Top of LISTED RECORDS
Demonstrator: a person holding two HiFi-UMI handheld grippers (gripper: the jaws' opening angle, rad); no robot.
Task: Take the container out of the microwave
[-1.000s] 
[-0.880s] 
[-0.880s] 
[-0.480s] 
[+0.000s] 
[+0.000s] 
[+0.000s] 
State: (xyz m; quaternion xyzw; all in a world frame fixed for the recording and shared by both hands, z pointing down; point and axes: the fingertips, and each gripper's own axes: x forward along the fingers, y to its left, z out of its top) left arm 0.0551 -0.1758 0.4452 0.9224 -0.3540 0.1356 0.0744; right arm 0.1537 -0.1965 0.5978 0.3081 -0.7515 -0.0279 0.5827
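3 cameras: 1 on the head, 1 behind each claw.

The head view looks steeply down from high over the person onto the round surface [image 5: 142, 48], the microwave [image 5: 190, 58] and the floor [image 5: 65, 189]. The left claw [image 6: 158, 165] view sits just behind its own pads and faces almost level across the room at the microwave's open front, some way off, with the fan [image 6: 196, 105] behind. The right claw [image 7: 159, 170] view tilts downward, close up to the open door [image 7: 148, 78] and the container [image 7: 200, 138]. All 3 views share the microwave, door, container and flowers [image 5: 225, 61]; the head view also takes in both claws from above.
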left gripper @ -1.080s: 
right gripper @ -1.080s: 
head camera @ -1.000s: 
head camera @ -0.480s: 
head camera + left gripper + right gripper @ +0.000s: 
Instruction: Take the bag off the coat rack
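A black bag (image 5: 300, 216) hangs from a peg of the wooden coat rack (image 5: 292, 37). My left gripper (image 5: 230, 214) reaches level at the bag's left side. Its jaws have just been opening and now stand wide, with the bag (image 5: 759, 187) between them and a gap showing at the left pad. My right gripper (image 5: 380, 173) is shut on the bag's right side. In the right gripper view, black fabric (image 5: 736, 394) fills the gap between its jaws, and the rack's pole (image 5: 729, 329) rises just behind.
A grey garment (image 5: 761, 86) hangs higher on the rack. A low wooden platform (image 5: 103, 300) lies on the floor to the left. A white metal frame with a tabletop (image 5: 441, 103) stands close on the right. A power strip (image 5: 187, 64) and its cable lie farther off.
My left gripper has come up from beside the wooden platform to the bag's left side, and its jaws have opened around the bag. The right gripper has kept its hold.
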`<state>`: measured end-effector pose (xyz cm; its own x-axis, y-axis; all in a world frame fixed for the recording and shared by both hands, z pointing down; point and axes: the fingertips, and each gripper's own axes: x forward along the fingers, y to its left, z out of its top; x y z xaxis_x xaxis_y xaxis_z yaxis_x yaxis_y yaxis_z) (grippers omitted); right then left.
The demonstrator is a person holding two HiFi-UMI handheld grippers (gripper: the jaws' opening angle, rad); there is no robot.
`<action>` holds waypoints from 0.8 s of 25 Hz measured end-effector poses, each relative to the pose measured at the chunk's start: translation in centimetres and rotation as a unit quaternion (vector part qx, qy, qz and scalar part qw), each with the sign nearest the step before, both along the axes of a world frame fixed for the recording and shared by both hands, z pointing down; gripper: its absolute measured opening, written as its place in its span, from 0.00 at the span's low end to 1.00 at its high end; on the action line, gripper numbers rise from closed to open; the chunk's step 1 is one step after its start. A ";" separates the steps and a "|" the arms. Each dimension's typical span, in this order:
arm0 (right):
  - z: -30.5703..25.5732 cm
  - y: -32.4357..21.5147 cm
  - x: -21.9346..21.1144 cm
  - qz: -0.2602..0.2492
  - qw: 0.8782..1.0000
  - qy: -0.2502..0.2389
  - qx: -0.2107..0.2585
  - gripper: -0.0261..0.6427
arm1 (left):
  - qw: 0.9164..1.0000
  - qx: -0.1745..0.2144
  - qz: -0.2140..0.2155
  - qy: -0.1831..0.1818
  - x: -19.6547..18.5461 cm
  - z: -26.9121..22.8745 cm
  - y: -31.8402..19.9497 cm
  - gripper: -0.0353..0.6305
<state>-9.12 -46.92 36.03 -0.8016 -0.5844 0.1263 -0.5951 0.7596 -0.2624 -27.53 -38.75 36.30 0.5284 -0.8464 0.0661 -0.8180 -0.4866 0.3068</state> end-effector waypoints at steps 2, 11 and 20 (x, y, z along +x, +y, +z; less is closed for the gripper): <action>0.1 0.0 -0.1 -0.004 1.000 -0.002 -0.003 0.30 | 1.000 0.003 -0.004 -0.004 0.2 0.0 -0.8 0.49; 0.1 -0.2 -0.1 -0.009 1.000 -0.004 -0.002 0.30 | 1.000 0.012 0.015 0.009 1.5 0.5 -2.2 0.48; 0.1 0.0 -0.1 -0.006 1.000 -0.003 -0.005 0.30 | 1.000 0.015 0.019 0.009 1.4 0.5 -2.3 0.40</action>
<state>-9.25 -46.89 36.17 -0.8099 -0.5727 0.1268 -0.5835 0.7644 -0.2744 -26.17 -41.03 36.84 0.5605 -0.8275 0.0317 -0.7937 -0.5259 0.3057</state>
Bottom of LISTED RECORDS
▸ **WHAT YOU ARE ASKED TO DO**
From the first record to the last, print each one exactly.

▸ **TASK OUTPUT**
Demonstrator: a person holding two HiFi-UMI handheld grippers (gripper: the jaws' opening angle, rad); no robot.
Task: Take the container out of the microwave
[-1.000s] 
[-0.880s] 
[-0.880s] 
[-0.480s] 
[+0.000s] 
[+0.000s] 
[+0.000s] 
State: (xyz m; quaternion xyzw; all in a world frame fixed for the recording and shared by both hands, z pointing down; point and axes: the fingertips, and each gripper's own axes: x forward along the fingers, y to its left, z out of its top) left arm 0.0551 -0.1758 0.4452 0.9224 -0.3540 0.1356 0.0744; right arm 0.1537 -0.1965 0.5978 0.3081 -0.7515 -0.0279 0.5827
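3 cameras: 1 on the head, 1 behind each claw.

The head view looks steeply down from high over the person onto the round surface [image 5: 142, 48], the microwave [image 5: 190, 58] and the floor [image 5: 65, 189]. The left claw [image 6: 158, 165] view sits just behind its own pads and faces almost level across the room at the microwave's open front, some way off, with the fan [image 6: 196, 105] behind. The right claw [image 7: 159, 170] view tilts downward, close up to the open door [image 7: 148, 78] and the container [image 7: 200, 138]. All 3 views share the microwave, door, container and flowers [image 5: 225, 61]; the head view also takes in both claws from above.
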left gripper @ -1.080s: 
right gripper @ -1.080s: 
head camera @ -1.000s: 
head camera @ -0.480s: 
head camera + left gripper + right gripper @ +0.000s: 
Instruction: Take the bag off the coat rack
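A black bag (image 5: 300, 216) hangs from a peg of the wooden coat rack (image 5: 292, 37). My left gripper (image 5: 230, 214) reaches level at the bag's left side. Its jaws have just been opening and now stand wide, with the bag (image 5: 759, 187) between them and a gap showing at the left pad. My right gripper (image 5: 380, 173) is shut on the bag's right side. In the right gripper view, black fabric (image 5: 736, 394) fills the gap between its jaws, and the rack's pole (image 5: 729, 329) rises just behind.
A grey garment (image 5: 761, 86) hangs higher on the rack. A low wooden platform (image 5: 103, 300) lies on the floor to the left. A white metal frame with a tabletop (image 5: 441, 103) stands close on the right. A power strip (image 5: 187, 64) and its cable lie farther off.
My left gripper has come up from beside the wooden platform to the bag's left side, and its jaws have opened around the bag. The right gripper has kept its hold.
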`<state>`: measured end-effector pose (xyz cm; its own x-axis, y-axis; all in a world frame fixed for the recording and shared by both hands, z pointing down; point and axes: the fingertips, and each gripper's own axes: x forward along the fingers, y to its left, z out of its top; x y z xaxis_x xaxis_y xaxis_z yaxis_x yaxis_y yaxis_z) (grippers omitted); right then left.
The demonstrator is a person holding two HiFi-UMI handheld grippers (gripper: the jaws' opening angle, rad); there is no robot.
`<action>` holds waypoints from 0.8 s of 25 Hz measured end-effector poses, each relative to the pose measured at the chunk's start: translation in centimetres and rotation as a unit quaternion (vector part qx, qy, qz and scalar part qw), each with the sign nearest the step before, both along the axes of a world frame fixed for the recording and shared by both hands, z pointing down; gripper: its absolute measured opening, written as its place in its span, from 0.00 at the span's low end to 1.00 at its high end; on the action line, gripper numbers rise from closed to open; the chunk's step 1 is one step after its start. A ";" separates the steps and a "|" the arms. Each dimension's typical span, in this order:
arm0 (right):
  - z: -30.5703..25.5732 cm
  - y: -32.4357..21.5147 cm
  - x: -21.9346..21.1144 cm
  - qz: -0.2602..0.2492
  - qw: 0.8782..1.0000
  - qy: -0.2502..0.2389
  - qx: -0.2107..0.2585
  - gripper: -0.0261..0.6427
arm1 (left):
  - qw: 0.9164..1.0000
  - qx: -0.1745..0.2144
  - qz: -0.2140..0.2155
  - qy: -0.1831..0.1818
  - x: -19.6547..18.5461 cm
  - z: -26.9121..22.8745 cm
  - y: -31.8402..19.9497 cm
  - gripper: -0.0353..0.6305
<state>-9.12 -46.92 36.03 -0.8016 -0.5844 0.1263 -0.5951 0.7596 -0.2624 -27.53 -38.75 36.30 0.5284 -0.8464 0.0661 -0.8180 -0.4866 0.3068</state> end-effector waypoints at steps 2, 11 and 20 (x, y, z along +x, +y, +z; less is closed for the gripper): <action>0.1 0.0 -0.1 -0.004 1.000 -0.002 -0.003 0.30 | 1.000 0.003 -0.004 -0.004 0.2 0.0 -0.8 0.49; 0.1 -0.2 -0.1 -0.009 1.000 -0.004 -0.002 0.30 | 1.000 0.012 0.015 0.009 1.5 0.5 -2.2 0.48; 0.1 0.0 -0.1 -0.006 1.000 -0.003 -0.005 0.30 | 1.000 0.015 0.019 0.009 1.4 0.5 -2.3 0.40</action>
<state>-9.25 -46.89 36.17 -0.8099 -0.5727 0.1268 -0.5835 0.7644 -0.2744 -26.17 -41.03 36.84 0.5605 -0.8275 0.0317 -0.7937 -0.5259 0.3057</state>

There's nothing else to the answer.